> **TASK**:
The whole listing below should be output again, word for word.

> **DATASET CONTENT**:
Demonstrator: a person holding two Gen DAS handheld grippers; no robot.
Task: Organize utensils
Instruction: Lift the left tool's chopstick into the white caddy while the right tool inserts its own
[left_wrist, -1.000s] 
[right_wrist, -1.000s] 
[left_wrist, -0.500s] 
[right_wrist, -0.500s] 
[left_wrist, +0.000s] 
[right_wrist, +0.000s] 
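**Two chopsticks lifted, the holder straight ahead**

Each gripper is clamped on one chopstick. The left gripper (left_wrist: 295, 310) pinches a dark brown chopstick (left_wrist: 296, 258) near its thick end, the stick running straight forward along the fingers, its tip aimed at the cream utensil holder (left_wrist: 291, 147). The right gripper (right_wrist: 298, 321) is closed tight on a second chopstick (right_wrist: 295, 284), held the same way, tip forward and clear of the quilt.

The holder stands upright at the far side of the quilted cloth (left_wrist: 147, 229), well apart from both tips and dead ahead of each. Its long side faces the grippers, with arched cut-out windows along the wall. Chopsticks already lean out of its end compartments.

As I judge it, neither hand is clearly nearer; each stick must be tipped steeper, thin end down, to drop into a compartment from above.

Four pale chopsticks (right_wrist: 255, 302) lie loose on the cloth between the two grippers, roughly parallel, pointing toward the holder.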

> **RESULT BELOW**:
Demonstrator: a person holding two Gen DAS handheld grippers; no robot.
Task: Organize utensils
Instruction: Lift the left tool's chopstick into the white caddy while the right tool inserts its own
[left_wrist, -1.000s] 
[right_wrist, -1.000s] 
[left_wrist, -0.500s] 
[right_wrist, -0.500s] 
[left_wrist, +0.000s] 
[right_wrist, +0.000s] 
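**Two chopsticks lifted, the holder straight ahead**

Each gripper is clamped on one chopstick. The left gripper (left_wrist: 295, 310) pinches a dark brown chopstick (left_wrist: 296, 258) near its thick end, the stick running straight forward along the fingers, its tip aimed at the cream utensil holder (left_wrist: 291, 147). The right gripper (right_wrist: 298, 321) is closed tight on a second chopstick (right_wrist: 295, 284), held the same way, tip forward and clear of the quilt.

The holder stands upright at the far side of the quilted cloth (left_wrist: 147, 229), well apart from both tips and dead ahead of each. Its long side faces the grippers, with arched cut-out windows along the wall. Chopsticks already lean out of its end compartments.

As I judge it, neither hand is clearly nearer; each stick must be tipped steeper, thin end down, to drop into a compartment from above.

Four pale chopsticks (right_wrist: 255, 302) lie loose on the cloth between the two grippers, roughly parallel, pointing toward the holder.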

The required output is complete.